What is magic? Do we still believe in it? Since its invention, photography has often been described as a magical act. The new medium could fix a fleeting moment in time onto a blank surface. Early viewers experienced photographs with awe as they encountered what felt like an alchemical or otherworldly conjuring.

Today, in our era of information overload, have we lost this sense of wonder, or has magic simply changed forms? Artists across history have engaged photography as a site of illusion, ritual, transformation, and mystery. From experimental darkroom processes to conceptual and performative practices, photography has long operated between the visible and the invisible. Contemporary artists continue to test those boundaries with new technologies and critical perspectives and, in so doing, they reimagine enchantment, belief, and perception.

Magia opens a conversation about this restless, yet enduring relationship between photography and the realm of wonder. It asks how images still hold the power to surprise and transform the way we see.


Live Haircut Performance & Closing Party 

Sunday, April 26 | 2pm
MarinMOCA: 1210 Fifth Ave. San Rafael

HCMN is a live performance by Kristie Hansen featuring three invited Bay Area hair stylists who will collaboratively create a single, unique haircut—cutting simultaneously on one participant. The performance will take place at MarinMOCA, where audiences are invited to bear witness to the negotiations, conversations, and moments of drama that unfold throughout the process.

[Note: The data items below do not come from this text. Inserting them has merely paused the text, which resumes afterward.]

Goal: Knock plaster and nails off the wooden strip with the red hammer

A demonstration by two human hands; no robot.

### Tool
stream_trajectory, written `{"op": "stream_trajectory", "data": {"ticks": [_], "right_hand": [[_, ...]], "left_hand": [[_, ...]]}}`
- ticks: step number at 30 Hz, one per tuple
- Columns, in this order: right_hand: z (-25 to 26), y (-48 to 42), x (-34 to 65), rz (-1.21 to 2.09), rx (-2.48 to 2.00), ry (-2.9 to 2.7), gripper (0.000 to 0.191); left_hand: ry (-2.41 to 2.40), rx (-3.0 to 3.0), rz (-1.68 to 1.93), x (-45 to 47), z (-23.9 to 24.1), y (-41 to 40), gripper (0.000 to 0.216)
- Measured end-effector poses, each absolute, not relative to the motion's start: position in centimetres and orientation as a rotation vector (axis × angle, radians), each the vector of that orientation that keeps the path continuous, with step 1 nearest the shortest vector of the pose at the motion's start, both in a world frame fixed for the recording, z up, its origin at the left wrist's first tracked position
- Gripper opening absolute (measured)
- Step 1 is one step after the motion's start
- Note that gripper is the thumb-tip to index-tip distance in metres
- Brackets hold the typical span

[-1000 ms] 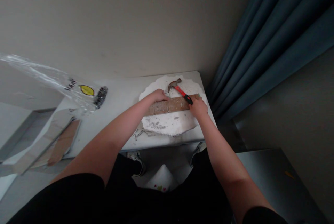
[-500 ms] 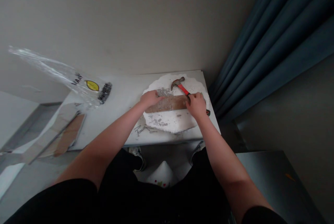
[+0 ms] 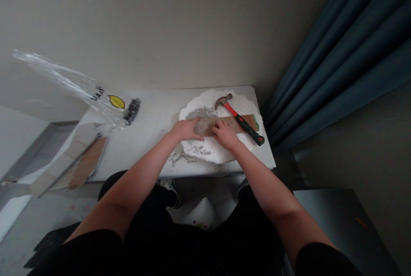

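Observation:
A long wooden board lies flat on a white, ragged-edged sheet, its left and middle stretch covered in small speckles that look like nail heads. My left hand is closed round the board's left end, thumb and fingers along opposite edges. On the middle of the board rests my right hand, its fingers bunched together; whatever they pinch is too small to make out. A claw hammer with a red and black handle lies slantwise over the board's right part, head toward the wall.
Loose nails lie near the table's front edge. At its left are a clear plastic bag with dark contents and brown board pieces. A blue curtain hangs right; a dark surface stands lower right.
My right hand has moved left, from the hammer handle at the board's right part to its middle. The hammer's whole handle is now uncovered. My left hand stays at the left end.

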State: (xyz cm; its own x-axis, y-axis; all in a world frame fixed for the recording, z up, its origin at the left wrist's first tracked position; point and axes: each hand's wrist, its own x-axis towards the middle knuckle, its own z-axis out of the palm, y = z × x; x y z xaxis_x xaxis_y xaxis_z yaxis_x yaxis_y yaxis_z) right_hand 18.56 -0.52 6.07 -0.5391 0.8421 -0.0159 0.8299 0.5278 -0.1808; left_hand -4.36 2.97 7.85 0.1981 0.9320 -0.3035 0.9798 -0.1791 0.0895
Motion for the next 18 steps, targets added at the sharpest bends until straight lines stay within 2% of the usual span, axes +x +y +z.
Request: {"op": "stream_trajectory", "data": {"ticks": [4,18], "right_hand": [[6.0,-0.6,18.5,0.247,-1.438,-2.689,0.033],[4.7,-0.9,18.5,0.231,-1.417,-2.631,0.03]], "left_hand": [[1.77,2.255,-0.317,-4.4,8.0,3.8,0.113],[1.761,2.325,-0.305,-4.8,7.8,3.3,0.11]]}}
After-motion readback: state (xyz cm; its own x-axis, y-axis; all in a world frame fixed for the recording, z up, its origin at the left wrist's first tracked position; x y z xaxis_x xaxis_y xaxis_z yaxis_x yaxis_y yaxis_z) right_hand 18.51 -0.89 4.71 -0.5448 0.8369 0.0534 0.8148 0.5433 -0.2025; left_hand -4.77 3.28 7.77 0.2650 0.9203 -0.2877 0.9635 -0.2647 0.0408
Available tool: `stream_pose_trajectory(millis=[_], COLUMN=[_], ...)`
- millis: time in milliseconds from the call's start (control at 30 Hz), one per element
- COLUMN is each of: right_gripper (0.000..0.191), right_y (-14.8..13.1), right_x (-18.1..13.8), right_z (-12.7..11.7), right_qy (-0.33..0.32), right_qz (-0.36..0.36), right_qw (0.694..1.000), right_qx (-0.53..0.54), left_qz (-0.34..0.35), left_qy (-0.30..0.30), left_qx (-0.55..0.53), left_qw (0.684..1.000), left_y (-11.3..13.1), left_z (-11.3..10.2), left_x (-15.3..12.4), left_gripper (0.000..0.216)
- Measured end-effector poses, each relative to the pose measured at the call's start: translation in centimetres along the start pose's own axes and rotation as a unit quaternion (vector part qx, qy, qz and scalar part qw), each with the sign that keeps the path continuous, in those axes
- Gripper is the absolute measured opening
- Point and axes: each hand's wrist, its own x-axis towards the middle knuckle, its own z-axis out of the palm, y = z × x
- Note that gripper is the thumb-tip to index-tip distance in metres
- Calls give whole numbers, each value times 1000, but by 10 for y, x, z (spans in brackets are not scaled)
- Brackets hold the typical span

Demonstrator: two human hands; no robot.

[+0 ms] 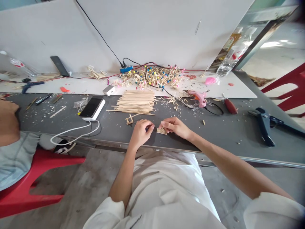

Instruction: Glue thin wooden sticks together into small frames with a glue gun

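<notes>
My right hand [175, 126] is closed in a pinch over a small flat piece made of short wooden sticks [162, 131] laid side by side, near the table's front edge. Just left of it is my left hand [141, 132], its thumb and fingers curled together. Whatever lies between those fingertips, if anything, is hidden. A small frame of glued sticks [129, 120] lies beyond my left hand. Farther back, long thin wooden sticks [135, 101] form a neat stack.
A heap of short sticks with coloured balls [152, 77] lies at the back. To the right are a pink glue gun [199, 98], a red-handled tool [230, 106] and a dark blue cutter [264, 127]. A phone [92, 107] on a white block stands left. Another person's arm [9, 122] shows far left.
</notes>
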Motion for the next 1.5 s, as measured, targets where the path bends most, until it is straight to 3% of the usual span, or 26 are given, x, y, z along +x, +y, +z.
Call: stream_pose_trajectory(millis=[1500], right_gripper=[53], right_y=[-2], right_x=[0], right_z=[1], right_qy=[-1], right_qz=[-5], right_qw=[1000], right_qx=[-4], left_qz=[-1], left_qy=[-2], left_qx=[8], left_qw=[1000], left_y=[2], left_z=[-1], left_x=[0], left_gripper=[18])
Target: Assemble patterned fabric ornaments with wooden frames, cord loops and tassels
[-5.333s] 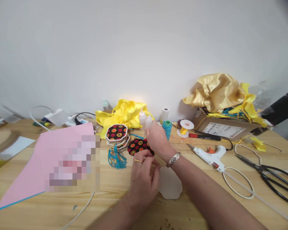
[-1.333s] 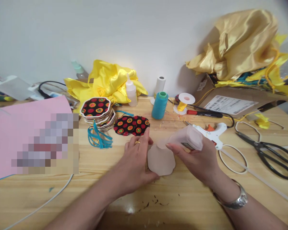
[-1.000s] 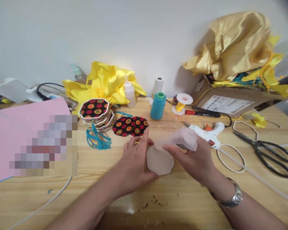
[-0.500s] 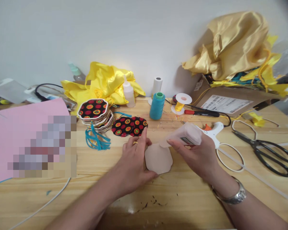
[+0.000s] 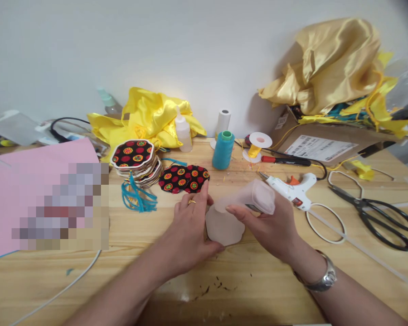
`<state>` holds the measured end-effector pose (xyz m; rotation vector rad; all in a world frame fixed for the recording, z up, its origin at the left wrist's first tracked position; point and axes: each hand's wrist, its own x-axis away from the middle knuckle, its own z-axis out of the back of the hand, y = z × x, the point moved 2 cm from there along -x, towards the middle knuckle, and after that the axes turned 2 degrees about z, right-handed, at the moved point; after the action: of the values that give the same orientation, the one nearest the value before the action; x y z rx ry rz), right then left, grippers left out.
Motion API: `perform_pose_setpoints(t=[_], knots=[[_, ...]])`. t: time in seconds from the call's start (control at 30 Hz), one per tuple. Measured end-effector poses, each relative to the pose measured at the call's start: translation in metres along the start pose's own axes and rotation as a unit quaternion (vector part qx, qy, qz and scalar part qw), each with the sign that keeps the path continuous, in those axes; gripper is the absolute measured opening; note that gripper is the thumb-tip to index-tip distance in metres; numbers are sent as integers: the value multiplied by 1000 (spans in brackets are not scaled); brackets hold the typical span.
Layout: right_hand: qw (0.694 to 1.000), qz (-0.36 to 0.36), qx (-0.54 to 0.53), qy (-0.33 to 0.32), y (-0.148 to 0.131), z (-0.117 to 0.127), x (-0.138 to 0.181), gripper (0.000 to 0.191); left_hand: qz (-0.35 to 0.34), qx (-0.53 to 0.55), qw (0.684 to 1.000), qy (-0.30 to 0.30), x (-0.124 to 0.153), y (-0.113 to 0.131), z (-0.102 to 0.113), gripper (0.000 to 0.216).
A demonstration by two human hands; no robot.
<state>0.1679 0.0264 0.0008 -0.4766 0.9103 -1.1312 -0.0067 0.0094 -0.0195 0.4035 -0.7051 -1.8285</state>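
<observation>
My right hand (image 5: 270, 226) grips a translucent squeeze bottle (image 5: 250, 200), tipped with its nozzle down onto a pale scalloped card piece (image 5: 222, 230) lying on the wooden table (image 5: 292, 271). My left hand (image 5: 190, 224), with a ring on one finger, lies flat with fingers spread, pressing the card's left edge. Just beyond my left fingers lie two black patterned fabric pieces (image 5: 184, 178).
A stack of patterned pieces (image 5: 135, 159) with teal threads (image 5: 135, 199) sits left of centre. Pink paper (image 5: 37, 181) covers the left. A teal thread spool (image 5: 223, 150), glue gun (image 5: 290, 189), scissors (image 5: 377, 213), wire loop (image 5: 323, 222), yellow fabric (image 5: 153, 115) and a cardboard box (image 5: 323, 145) lie behind.
Over the last second the bottle's nozzle has shifted slightly left across the card. My left hand stays pressed on the card. Five seconds ago my right hand was reaching for the bottle near the wall.
</observation>
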Motion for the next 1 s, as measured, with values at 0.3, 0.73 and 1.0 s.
perform_pose_setpoints(t=[0.3,0.73,1.0], knots=[[1000,-6,0,1,2,-2,0,27,0,-10,1000,1,0,-2,-2,111],[999,-9,28,37,8,9,-4,24,8,-14,1000,-6,0,-2,-2,112],[999,-40,14,33,8,13,-8,23,11,-17,1000,-3,-1,-2,-1,113]])
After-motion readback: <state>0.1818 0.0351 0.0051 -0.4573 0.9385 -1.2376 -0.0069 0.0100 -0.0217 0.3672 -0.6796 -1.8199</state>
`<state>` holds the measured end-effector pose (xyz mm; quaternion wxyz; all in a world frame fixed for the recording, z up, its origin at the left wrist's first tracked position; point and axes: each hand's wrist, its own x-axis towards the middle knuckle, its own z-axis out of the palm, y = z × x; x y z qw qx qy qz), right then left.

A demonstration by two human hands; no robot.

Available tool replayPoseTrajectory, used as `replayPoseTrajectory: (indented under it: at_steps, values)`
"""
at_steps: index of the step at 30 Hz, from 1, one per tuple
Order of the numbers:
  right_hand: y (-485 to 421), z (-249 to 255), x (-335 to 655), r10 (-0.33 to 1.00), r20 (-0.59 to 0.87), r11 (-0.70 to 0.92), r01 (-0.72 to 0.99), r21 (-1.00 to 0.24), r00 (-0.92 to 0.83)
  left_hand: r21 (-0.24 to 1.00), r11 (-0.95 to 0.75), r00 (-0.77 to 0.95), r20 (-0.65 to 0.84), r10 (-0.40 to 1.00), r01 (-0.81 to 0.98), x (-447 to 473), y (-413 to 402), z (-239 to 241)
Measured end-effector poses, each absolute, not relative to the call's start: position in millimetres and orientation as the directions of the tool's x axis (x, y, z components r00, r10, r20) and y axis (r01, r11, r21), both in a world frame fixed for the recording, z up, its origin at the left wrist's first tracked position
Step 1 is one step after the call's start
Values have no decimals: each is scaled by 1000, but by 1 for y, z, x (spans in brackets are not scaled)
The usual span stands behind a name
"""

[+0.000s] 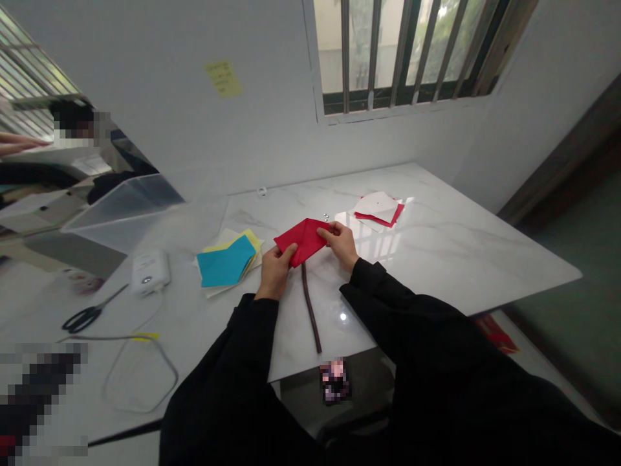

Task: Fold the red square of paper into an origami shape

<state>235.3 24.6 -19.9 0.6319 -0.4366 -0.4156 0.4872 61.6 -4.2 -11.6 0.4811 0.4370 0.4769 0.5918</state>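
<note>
A red paper envelope (305,241) is held up over the marble-patterned table, its folded flap facing me. My left hand (276,268) pinches its lower left part, thumb on top. At its right corner, my right hand (341,244) grips it between thumb and fingers. Beneath the envelope a thin dark brown stick (310,310) lies on the table, its far end hidden. Left of my left hand is a stack of paper pieces with a blue sheet (226,261) on top and yellow and white ones under it. Beyond my right hand sits a pile of white and red envelopes (380,208).
At the left are black-handled scissors (83,318), a white power strip (149,270) with a grey cable (167,362), and a clear plastic box (126,207). A yellow note (224,78) sticks to the wall beside a barred window (398,55). Another person works at far left.
</note>
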Motion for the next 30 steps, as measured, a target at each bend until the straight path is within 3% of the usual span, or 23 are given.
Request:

The relationship between cutter and subject is amplified through the live micing of accessories and tools, which are mixed in real time to produce an evolving soundtrack that fills the gallery space.

In 2010, Kristie Hansen collaborated with Japanese artist Koki Tanaka in San Francisco to create Haircut by 9 Hairdressers at Once (Second Attempt) —a haircut performance that helped shape Tanaka’s artistic practice around constructed “set-up situations.” This earlier work also serves as a key inspiration for the exhibition at MarinMOCA.

Participants: Kristie Hansen, Erik Webb, Nelson Loskamp, and Teresa Delgado.